### WHAT YOU WILL DO
Even the shortest line counts, so transcribe all the data exactly.
* * * * * * *
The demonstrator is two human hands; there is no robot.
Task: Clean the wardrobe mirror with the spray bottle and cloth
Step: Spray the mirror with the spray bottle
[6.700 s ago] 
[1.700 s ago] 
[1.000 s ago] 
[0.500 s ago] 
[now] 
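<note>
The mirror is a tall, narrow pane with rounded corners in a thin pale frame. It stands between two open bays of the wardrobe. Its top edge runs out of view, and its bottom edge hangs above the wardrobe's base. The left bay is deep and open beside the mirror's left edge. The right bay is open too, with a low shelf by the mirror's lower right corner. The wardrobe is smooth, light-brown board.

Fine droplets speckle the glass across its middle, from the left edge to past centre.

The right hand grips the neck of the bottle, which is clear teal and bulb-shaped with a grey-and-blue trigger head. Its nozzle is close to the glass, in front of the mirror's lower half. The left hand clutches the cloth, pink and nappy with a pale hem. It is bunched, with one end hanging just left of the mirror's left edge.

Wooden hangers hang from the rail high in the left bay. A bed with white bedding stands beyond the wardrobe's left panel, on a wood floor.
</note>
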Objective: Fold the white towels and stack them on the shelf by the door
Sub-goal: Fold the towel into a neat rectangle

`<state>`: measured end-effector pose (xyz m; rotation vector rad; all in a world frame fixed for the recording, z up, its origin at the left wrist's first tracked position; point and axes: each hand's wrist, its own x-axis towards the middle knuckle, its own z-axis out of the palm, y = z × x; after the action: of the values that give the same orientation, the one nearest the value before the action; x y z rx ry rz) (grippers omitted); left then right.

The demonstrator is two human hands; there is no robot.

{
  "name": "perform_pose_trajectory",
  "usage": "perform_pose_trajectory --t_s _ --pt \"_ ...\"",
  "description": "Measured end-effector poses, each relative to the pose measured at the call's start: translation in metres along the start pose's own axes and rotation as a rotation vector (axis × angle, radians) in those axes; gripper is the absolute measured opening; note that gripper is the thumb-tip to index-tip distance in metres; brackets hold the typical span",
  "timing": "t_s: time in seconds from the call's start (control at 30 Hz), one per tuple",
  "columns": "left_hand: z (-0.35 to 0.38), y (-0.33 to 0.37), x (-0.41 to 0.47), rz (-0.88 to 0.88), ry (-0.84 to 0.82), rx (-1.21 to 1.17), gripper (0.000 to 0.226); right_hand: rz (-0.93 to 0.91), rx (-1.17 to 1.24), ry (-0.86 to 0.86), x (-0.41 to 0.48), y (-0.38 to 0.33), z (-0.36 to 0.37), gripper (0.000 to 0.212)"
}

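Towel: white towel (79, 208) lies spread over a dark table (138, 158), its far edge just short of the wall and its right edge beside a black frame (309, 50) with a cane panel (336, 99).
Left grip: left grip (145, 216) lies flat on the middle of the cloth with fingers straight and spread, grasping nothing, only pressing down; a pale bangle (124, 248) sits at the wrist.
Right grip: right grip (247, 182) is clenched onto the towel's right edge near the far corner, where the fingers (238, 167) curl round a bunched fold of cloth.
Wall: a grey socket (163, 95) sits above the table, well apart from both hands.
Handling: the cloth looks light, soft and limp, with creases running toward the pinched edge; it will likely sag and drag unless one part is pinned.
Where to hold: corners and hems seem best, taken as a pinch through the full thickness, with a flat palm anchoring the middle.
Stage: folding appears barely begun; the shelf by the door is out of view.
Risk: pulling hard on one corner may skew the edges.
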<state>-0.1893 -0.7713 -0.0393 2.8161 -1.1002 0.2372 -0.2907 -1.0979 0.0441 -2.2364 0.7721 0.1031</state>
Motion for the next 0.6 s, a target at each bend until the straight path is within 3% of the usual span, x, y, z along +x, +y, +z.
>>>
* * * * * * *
### YOUR SOLUTION
The demonstrator is two human hands; there is no robot.
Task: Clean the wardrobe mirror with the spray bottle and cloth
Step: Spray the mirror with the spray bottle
[6.700 s ago] 
[1.700 s ago] 
[1.000 s ago] 
[0.500 s ago] 
[now] 
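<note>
The mirror is a tall, narrow pane with rounded corners in a thin pale frame. It stands between two open bays of the wardrobe. Its top edge runs out of view, and its bottom edge hangs above the wardrobe's base. The left bay is deep and open beside the mirror's left edge. The right bay is open too, with a low shelf by the mirror's lower right corner. The wardrobe is smooth, light-brown board.

Fine droplets speckle the glass across its middle, from the left edge to past centre.

The right hand grips the neck of the bottle, which is clear teal and bulb-shaped with a grey-and-blue trigger head. Its nozzle is close to the glass, in front of the mirror's lower half. The left hand clutches the cloth, pink and nappy with a pale hem. It is bunched, with one end hanging just left of the mirror's left edge.

Wooden hangers hang from the rail high in the left bay. A bed with white bedding stands beyond the wardrobe's left panel, on a wood floor.
</note>
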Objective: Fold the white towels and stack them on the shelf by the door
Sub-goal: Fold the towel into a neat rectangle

`<state>`: measured end-effector pose (xyz m; rotation vector rad; all in a world frame fixed for the recording, z up, its origin at the left wrist's first tracked position; point and axes: each hand's wrist, its own x-axis towards the middle knuckle, its own z-axis out of the palm, y = z × x; after the action: of the values that give the same orientation, the one nearest the value before the action; x y z rx ry rz) (grippers omitted); left then right.

The demonstrator is two human hands; there is no robot.

{
  "name": "perform_pose_trajectory",
  "usage": "perform_pose_trajectory --t_s _ --pt \"_ ...\"",
  "description": "Measured end-effector poses, each relative to the pose measured at the call's start: translation in metres along the start pose's own axes and rotation as a rotation vector (axis × angle, radians) in those axes; gripper is the absolute measured opening; note that gripper is the thumb-tip to index-tip distance in metres; brackets hold the typical span",
  "timing": "t_s: time in seconds from the call's start (control at 30 Hz), one per tuple",
  "columns": "left_hand: z (-0.35 to 0.38), y (-0.33 to 0.37), x (-0.41 to 0.47), rz (-0.88 to 0.88), ry (-0.84 to 0.82), rx (-1.21 to 1.17), gripper (0.000 to 0.226); right_hand: rz (-0.93 to 0.91), rx (-1.17 to 1.24), ry (-0.86 to 0.86), x (-0.41 to 0.48), y (-0.38 to 0.33), z (-0.36 to 0.37), gripper (0.000 to 0.212)"
}

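Towel: white towel (79, 208) lies spread over a dark table (138, 158), its far edge just short of the wall and its right edge beside a black frame (309, 50) with a cane panel (336, 99).
Left grip: left grip (145, 216) lies flat on the middle of the cloth with fingers straight and spread, grasping nothing, only pressing down; a pale bangle (124, 248) sits at the wrist.
Right grip: right grip (247, 182) is clenched onto the towel's right edge near the far corner, where the fingers (238, 167) curl round a bunched fold of cloth.
Wall: a grey socket (163, 95) sits above the table, well apart from both hands.
Handling: the cloth looks light, soft and limp, with creases running toward the pinched edge; it will likely sag and drag unless one part is pinned.
Where to hold: corners and hems seem best, taken as a pinch through the full thickness, with a flat palm anchoring the middle.
Stage: folding appears barely begun; the shelf by the door is out of view.
Risk: pulling hard on one corner may skew the edges.
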<state>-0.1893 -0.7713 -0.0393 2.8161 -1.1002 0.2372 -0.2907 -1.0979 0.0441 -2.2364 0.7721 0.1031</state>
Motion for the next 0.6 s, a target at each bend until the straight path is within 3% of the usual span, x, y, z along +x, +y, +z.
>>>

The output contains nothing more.